Take the lines below from the first through the one that contains "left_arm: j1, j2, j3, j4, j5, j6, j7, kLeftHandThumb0" and copy them exactly.
'''
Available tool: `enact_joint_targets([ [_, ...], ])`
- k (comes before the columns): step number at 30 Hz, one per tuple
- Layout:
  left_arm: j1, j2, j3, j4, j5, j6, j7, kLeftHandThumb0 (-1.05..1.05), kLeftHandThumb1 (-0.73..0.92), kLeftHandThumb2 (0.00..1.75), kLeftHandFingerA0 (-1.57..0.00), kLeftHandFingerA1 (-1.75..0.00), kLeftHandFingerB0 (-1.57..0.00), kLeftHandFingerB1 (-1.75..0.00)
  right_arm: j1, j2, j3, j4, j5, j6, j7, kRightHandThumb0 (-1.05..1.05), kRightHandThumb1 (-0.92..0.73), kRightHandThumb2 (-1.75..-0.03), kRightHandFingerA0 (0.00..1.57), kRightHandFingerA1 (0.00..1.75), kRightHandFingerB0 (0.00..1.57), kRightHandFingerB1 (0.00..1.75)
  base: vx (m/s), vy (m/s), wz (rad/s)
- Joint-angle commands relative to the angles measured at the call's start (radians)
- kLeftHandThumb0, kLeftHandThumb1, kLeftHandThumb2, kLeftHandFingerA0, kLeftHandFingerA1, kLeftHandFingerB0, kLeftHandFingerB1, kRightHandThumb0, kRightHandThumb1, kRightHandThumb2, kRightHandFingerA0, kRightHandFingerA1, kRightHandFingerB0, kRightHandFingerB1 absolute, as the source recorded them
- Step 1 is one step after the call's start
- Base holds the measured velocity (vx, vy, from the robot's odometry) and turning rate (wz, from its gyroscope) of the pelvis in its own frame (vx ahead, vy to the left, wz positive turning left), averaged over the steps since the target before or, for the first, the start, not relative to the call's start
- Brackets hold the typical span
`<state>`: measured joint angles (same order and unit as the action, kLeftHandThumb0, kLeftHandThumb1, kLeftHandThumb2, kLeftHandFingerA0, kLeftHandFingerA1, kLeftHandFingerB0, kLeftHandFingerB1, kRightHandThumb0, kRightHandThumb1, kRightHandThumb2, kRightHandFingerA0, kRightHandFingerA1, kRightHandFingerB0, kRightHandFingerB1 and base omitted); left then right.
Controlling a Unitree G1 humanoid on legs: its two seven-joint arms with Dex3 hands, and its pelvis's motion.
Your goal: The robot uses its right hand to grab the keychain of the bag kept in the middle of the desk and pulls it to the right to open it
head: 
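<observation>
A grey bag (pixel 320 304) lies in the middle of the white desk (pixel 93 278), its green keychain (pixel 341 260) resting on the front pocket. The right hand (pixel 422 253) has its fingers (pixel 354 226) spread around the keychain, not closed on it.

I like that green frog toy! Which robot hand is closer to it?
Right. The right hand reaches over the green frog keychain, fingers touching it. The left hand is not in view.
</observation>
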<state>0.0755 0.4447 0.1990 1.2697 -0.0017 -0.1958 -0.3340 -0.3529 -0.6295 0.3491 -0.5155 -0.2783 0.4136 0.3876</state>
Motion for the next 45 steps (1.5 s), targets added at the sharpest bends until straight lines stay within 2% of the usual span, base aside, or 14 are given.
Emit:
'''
• **SOLUTION TO THE EXERCISE**
Available tool: `enact_joint_targets([ [_, ...], ])`
- k (comes before the columns): step number at 30 Hz, one per tuple
- Layout:
  left_arm: j1, j2, j3, j4, j5, j6, j7, kLeftHandThumb0 (-1.05..1.05), kLeftHandThumb1 (-0.73..0.92), kLeftHandThumb2 (0.00..1.75), kLeftHandFingerA0 (-1.57..0.00), kLeftHandFingerA1 (-1.75..0.00), kLeftHandFingerB0 (-1.57..0.00), kLeftHandFingerB1 (-1.75..0.00)

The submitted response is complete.